§ **TASK GOAL**: Which of the lines below hold the word "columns"? Pull each of them out.

══════════

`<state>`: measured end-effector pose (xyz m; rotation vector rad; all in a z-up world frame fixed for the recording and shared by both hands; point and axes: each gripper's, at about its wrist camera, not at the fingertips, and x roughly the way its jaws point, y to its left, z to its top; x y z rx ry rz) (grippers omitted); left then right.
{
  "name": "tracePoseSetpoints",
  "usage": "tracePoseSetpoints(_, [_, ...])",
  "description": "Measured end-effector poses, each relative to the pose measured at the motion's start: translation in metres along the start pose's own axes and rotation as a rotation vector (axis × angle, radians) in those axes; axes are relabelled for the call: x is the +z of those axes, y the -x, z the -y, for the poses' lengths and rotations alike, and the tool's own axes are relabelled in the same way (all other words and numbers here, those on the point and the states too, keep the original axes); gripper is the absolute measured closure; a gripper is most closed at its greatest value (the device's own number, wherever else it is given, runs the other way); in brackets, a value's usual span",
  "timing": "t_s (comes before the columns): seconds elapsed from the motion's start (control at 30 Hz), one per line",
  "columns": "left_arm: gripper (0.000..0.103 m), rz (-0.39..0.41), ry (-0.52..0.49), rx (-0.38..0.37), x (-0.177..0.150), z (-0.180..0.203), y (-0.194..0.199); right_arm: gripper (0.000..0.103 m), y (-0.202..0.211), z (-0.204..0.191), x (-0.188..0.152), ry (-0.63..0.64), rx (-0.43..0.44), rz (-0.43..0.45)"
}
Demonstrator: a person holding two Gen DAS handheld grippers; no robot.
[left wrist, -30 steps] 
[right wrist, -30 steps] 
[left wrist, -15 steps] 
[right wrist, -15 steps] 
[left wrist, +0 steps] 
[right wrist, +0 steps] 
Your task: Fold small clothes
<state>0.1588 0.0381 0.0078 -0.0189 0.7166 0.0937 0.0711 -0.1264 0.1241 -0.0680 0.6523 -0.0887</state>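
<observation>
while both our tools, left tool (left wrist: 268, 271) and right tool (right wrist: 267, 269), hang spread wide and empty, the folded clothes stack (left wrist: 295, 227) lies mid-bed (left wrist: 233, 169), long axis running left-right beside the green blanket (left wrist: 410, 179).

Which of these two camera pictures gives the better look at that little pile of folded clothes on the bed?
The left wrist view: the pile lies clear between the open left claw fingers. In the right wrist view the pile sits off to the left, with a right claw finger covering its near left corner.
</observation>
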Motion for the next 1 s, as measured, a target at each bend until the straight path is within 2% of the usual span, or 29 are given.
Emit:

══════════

§ **RESULT OF THIS TASK**:
  "timing": "t_s (comes before the columns): seconds elapsed from the motion's start (control at 30 Hz), one per line",
  "columns": "left_arm: gripper (0.000..0.103 m), rz (-0.39..0.41), ry (-0.52..0.49), rx (-0.38..0.37), x (-0.177..0.150), z (-0.180..0.203), y (-0.194..0.199); right_arm: gripper (0.000..0.103 m), y (-0.202..0.211), z (-0.204..0.191), x (-0.188..0.152), ry (-0.63..0.64), rx (-0.43..0.44), rz (-0.43..0.45)"

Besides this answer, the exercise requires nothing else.